Fire bans not effective as the Amazon and Pantanal burn, study says

By Fernanda Wenzel

In August 2019, the number of fires in the Brazilian Amazon skyrocketed, making international headlines and prompting protests in cities like London, Paris and Toronto. While the global community was shocked by images of burning trees and animals, in Brazil, the arrival of the smoke in the country’s business capital and largest city, São Paulo, made the urban population suddenly wake up to the problem.

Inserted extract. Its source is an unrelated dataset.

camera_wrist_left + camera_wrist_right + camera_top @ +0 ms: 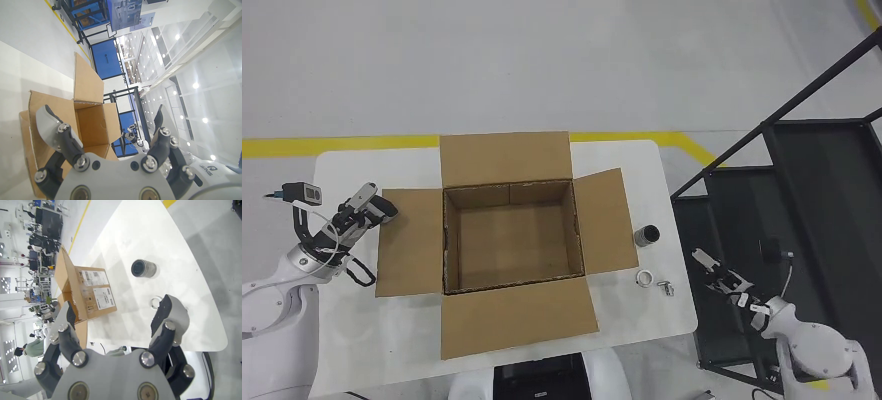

The crisis also drew the attention of the scientific community, which has since invested more effort into creating tools and data to understand the dynamics of fire in the Amazon, a biome not naturally adapted to burning. “All this caused a stir among researchers, who began to ask themselves, ‘What is going on?'” Manoela Machado, a researcher with the Environmental Change Institute at the University of Oxford, told Mongabay.

Fire doesn’t occur naturally in the Amazon, unlike in the Cerrado, the vast Brazilian savanna, or the forests of California. In the rainforest, it takes human action to start and spread fires, and as such, burning is usually associated with the final step in the deforestation process: once chainsaws and tractors have done their work of felling trees and clearing vegetation, deforesters set fires to burn all the remaining trunks, roots and vines. Ranchers also use fire to renew cattle pastures, especially in areas with low-quality grass and no access to modern farming techniques.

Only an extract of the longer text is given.